▶ Work to be completed:
Take from the material every line containing the string "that" and copy it.

▶ Dataset excerpt:
┌────────

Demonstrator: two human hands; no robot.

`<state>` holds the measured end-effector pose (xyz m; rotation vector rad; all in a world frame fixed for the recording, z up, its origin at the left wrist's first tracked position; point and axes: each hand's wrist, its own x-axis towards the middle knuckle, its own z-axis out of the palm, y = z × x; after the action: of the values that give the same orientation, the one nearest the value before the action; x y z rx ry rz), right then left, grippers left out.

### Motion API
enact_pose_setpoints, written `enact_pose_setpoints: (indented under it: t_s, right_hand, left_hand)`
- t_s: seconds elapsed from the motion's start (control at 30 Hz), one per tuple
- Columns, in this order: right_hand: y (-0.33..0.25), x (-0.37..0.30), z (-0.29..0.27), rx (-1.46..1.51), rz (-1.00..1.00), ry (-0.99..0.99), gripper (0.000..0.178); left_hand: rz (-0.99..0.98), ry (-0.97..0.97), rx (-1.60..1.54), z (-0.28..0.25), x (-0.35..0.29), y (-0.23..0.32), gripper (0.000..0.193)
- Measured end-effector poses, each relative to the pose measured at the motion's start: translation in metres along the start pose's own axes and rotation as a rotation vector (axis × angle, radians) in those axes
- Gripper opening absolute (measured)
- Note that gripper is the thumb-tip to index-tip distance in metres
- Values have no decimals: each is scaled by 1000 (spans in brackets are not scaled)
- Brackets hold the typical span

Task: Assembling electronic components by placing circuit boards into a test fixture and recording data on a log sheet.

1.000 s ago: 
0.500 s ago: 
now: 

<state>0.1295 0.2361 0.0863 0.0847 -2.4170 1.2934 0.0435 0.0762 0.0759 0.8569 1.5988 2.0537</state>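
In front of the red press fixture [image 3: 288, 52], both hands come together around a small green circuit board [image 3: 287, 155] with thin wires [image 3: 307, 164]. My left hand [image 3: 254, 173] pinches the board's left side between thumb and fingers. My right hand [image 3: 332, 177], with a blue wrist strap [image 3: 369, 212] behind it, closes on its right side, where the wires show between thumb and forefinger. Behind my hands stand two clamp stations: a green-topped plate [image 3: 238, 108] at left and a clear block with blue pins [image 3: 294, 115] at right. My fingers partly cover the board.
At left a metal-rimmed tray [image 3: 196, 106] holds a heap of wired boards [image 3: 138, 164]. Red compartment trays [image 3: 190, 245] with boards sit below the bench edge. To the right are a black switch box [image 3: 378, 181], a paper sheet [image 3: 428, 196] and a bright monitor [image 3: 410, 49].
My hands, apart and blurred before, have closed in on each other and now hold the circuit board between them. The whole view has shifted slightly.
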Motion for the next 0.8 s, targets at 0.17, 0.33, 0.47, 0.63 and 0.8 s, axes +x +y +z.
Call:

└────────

▶ Result for this task:
`<state>` holds the measured end-effector pose (xyz m; rotation vector rad; all in a world frame fixed for the recording, z up, its origin at the left wrist's first tracked position; point and axes: each hand's wrist, its own x-axis towards the middle knuckle, its own z-axis out of the palm, y = z × x; after the action: of the values that give the same orientation, the one nearest the value before the action; x y z rx ry rz), right then left, grippers left out.
- Note that gripper is the thumb-tip to index-tip distance in metres

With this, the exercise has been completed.